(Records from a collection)

..............................

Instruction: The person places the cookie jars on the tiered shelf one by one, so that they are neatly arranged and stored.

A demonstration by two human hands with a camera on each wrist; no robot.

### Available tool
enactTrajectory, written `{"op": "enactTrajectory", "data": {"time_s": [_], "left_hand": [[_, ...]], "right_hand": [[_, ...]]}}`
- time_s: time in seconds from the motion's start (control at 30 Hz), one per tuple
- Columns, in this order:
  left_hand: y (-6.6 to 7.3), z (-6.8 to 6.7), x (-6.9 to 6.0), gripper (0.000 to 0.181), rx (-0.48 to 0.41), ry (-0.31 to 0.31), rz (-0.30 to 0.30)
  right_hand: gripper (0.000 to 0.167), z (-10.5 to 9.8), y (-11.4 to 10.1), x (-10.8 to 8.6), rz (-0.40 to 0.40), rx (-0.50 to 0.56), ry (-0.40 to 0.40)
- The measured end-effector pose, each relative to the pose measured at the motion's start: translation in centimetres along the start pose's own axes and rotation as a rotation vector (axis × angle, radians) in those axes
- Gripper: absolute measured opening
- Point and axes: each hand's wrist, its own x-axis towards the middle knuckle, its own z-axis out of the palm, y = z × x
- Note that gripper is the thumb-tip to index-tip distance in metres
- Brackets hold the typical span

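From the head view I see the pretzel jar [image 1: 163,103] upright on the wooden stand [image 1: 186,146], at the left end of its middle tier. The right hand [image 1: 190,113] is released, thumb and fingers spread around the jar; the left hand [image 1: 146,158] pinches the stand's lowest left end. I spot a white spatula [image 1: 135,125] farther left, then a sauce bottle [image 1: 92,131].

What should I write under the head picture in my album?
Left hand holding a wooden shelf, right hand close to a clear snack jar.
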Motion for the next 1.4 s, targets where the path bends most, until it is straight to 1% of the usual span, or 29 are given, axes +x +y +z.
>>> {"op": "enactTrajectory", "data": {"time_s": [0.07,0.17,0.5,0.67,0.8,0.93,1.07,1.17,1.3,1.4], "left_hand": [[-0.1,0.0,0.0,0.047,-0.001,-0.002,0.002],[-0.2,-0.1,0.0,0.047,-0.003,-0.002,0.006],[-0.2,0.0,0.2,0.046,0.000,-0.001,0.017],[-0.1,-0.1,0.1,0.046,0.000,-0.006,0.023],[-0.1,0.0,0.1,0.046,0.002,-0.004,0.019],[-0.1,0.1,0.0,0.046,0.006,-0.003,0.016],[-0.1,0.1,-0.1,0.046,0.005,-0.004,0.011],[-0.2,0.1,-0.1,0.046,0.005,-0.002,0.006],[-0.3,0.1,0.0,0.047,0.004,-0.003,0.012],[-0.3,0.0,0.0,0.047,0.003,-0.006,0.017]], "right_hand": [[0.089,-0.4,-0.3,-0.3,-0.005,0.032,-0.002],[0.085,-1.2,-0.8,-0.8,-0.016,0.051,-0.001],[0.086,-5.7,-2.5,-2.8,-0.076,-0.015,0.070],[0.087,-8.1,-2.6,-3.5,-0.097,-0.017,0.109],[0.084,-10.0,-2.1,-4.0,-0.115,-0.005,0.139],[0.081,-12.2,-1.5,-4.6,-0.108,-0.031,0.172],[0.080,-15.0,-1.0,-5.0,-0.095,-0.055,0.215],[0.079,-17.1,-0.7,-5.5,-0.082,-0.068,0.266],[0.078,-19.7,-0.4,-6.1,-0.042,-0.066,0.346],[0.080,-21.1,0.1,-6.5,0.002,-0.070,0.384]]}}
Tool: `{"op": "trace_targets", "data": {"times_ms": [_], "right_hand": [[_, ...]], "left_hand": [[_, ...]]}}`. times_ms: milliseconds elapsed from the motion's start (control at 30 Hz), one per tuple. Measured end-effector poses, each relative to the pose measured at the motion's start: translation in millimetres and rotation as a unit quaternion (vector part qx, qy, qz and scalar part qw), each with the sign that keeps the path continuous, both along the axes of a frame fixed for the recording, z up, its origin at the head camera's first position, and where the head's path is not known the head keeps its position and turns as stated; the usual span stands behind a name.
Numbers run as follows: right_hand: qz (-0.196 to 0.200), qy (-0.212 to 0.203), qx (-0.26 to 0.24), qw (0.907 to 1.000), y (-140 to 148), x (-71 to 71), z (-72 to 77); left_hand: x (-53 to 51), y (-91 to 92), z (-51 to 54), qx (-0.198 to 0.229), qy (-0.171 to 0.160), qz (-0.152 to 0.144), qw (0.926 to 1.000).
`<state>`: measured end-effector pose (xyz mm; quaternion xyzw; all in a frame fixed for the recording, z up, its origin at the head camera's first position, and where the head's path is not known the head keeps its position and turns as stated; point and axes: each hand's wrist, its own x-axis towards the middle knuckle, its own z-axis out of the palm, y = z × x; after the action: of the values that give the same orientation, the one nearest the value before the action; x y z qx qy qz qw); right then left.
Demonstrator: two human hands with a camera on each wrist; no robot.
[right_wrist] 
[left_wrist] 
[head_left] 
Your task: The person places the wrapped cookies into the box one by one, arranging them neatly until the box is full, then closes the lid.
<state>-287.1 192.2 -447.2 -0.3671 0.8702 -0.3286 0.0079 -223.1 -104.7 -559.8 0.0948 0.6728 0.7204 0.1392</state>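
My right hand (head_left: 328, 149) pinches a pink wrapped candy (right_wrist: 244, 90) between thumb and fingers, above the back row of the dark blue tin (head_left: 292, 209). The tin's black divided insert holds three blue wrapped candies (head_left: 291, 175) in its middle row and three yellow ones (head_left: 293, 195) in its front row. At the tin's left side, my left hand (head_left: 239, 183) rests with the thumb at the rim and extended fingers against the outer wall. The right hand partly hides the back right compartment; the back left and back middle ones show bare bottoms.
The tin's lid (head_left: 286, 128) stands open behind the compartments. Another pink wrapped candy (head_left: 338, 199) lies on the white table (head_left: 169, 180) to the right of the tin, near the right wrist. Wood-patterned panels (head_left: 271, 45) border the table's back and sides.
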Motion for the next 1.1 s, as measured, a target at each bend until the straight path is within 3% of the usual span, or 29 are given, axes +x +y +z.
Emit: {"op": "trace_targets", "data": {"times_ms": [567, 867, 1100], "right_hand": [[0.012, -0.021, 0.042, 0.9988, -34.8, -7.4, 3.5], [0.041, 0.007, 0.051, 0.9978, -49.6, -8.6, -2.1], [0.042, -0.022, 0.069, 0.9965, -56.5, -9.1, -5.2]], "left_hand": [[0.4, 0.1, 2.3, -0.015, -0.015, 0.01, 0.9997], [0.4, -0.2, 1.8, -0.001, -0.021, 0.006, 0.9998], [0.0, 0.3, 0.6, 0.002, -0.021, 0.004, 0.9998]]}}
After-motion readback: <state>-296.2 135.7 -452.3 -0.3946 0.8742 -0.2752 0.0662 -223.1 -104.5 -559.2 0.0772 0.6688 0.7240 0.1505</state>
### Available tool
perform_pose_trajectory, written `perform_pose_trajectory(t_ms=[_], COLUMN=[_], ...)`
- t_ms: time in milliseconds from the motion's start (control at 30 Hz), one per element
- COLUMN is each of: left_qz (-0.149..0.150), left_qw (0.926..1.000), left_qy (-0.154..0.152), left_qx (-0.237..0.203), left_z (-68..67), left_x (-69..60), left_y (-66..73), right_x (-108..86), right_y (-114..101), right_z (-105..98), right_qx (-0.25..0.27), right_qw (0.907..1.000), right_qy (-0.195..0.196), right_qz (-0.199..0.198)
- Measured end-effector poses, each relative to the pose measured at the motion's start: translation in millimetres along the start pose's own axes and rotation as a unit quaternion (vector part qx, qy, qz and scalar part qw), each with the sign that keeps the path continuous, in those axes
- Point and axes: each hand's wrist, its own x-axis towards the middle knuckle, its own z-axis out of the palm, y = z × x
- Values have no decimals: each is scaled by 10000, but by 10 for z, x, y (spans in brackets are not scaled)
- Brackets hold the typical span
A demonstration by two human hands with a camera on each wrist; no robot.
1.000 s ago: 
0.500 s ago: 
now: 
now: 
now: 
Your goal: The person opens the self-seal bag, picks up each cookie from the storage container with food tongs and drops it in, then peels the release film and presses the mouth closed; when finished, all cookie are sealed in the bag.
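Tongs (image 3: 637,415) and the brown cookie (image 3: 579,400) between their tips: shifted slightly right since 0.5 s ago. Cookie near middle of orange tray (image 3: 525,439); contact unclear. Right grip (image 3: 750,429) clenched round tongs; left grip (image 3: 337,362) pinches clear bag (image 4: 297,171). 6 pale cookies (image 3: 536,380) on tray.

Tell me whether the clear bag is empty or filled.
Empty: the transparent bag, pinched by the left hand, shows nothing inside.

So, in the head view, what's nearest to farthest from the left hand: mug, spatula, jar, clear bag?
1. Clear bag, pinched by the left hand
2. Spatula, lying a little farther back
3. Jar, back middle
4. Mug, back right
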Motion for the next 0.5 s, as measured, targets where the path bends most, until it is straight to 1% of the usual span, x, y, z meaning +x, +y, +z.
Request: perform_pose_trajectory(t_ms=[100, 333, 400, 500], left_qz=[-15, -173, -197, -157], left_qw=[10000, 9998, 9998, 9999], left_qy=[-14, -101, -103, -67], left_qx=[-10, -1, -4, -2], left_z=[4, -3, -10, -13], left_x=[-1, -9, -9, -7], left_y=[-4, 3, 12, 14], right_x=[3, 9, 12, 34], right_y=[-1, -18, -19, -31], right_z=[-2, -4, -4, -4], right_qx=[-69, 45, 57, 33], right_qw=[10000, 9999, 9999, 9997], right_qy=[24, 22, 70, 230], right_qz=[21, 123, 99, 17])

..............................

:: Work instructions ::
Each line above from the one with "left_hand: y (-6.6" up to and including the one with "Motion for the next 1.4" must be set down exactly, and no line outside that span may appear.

:: The completed task ::
  left_hand: y (-6.6 to 7.3), z (-6.8 to 6.7), x (-6.9 to 6.0), gripper (0.000 to 0.181), rx (-0.48 to 0.41), ry (-0.31 to 0.31), rz (-0.30 to 0.30)
  right_hand: gripper (0.000 to 0.167), z (-10.5 to 9.8), y (-11.4 to 10.1), x (-10.8 to 8.6), rz (-0.40 to 0.40), rx (-0.50 to 0.56), ry (-0.40 to 0.40)
- The measured end-effector pose, each relative to the pose measured at the motion's start: translation in centimetres along the start pose's own axes and rotation as a rotation vector (axis × angle, radians) in those axes
- Gripper: absolute measured opening
- Point and axes: each hand's wrist, its own x-axis towards the middle knuckle, its own z-axis out of the palm, y = z × x
- Note that gripper is the thumb-tip to index-tip distance in metres
- Brackets hold the typical span

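From the head view I see the pretzel jar [image 1: 163,103] upright on the wooden stand [image 1: 186,146], at the left end of its middle tier. The right hand [image 1: 190,113] is released, thumb and fingers spread around the jar; the left hand [image 1: 146,158] pinches the stand's lowest left end. I spot a white spatula [image 1: 135,125] farther left, then a sauce bottle [image 1: 92,131].

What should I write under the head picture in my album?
Left hand holding a wooden shelf, right hand close to a clear snack jar.
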Motion for the next 1.4 s, targets where the path bends most, until it is straight to 1% of the usual span, or 29 are given, axes +x +y +z.

What the answer needed to say has been said.